• **What you need to do**: In your copy of the data, omit the pictures and keep all else exactly as given.

• **The data**:

::::::

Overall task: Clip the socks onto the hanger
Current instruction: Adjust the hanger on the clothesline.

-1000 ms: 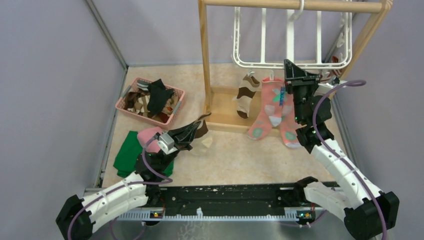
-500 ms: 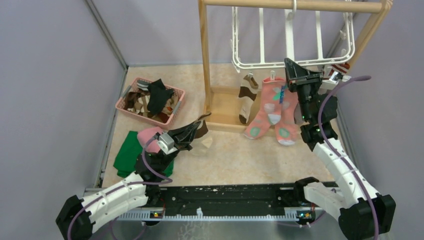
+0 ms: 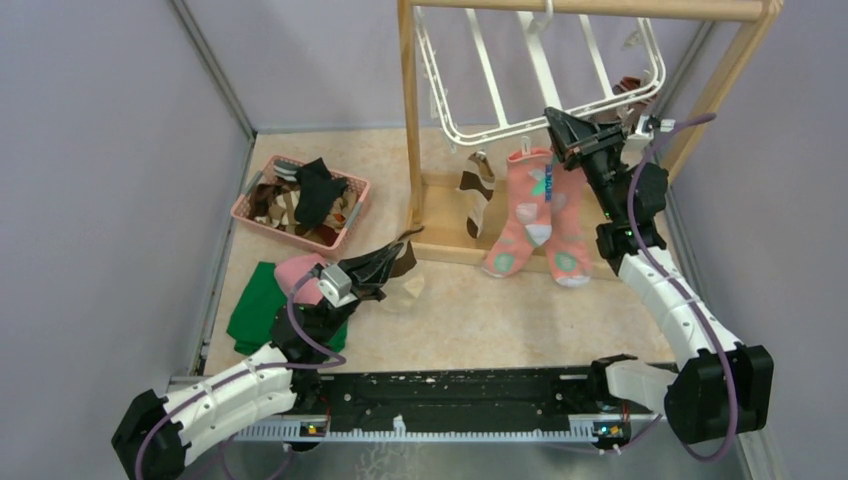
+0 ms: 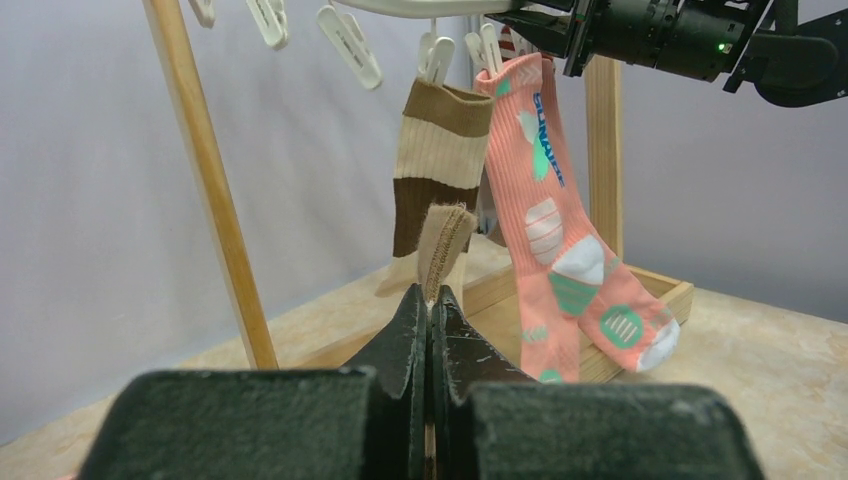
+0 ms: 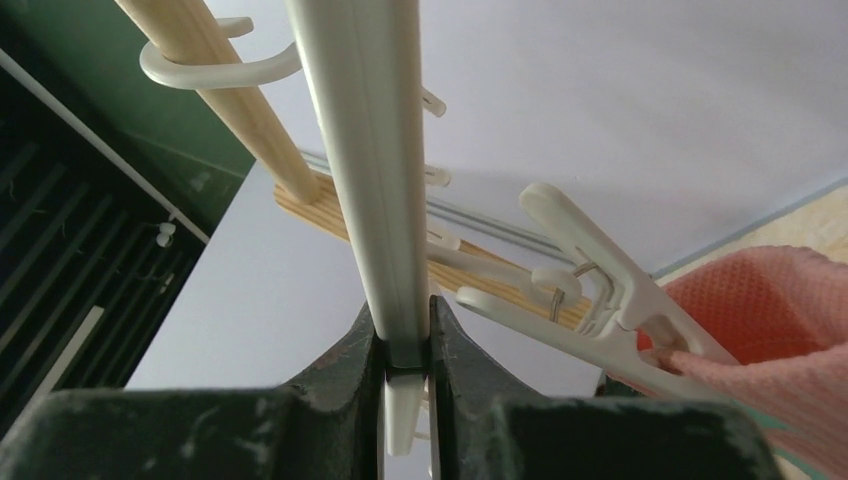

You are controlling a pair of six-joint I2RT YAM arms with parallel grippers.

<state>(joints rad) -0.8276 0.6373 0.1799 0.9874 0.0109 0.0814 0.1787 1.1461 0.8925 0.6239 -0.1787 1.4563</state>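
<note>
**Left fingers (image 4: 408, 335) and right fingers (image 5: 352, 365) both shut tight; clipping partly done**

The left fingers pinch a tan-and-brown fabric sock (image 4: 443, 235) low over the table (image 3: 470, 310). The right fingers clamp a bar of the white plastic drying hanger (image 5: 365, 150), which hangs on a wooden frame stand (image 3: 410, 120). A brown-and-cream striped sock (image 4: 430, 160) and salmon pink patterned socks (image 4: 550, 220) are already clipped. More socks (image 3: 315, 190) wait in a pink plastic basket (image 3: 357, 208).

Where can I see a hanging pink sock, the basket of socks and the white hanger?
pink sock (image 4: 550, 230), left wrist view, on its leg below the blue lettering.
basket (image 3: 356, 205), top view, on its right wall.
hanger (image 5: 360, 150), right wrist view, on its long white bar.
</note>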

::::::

• **Written answer**:
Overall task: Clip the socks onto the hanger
Current instruction: Adjust the hanger on the clothesline.

-1000 ms: 
-500 ms: 
+0 ms: 
+0 ms: 
+0 ms: 

You are controlling a pair of six-joint I2RT YAM arms with parallel grippers.

<state>(joints rad) -0.8276 0.6373 0.1799 0.9874 0.0109 0.0814 0.1787 1.1461 0.8925 0.6239 -0.1787 1.4563</state>
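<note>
**Left fingers (image 4: 408, 335) and right fingers (image 5: 352, 365) both shut tight; clipping partly done**

The left fingers pinch a tan-and-brown fabric sock (image 4: 443, 235) low over the table (image 3: 470, 310). The right fingers clamp a bar of the white plastic drying hanger (image 5: 365, 150), which hangs on a wooden frame stand (image 3: 410, 120). A brown-and-cream striped sock (image 4: 430, 160) and salmon pink patterned socks (image 4: 550, 220) are already clipped. More socks (image 3: 315, 190) wait in a pink plastic basket (image 3: 357, 208).

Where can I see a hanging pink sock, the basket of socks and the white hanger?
pink sock (image 4: 550, 230), left wrist view, on its leg below the blue lettering.
basket (image 3: 356, 205), top view, on its right wall.
hanger (image 5: 360, 150), right wrist view, on its long white bar.
</note>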

Nothing more is required for this answer.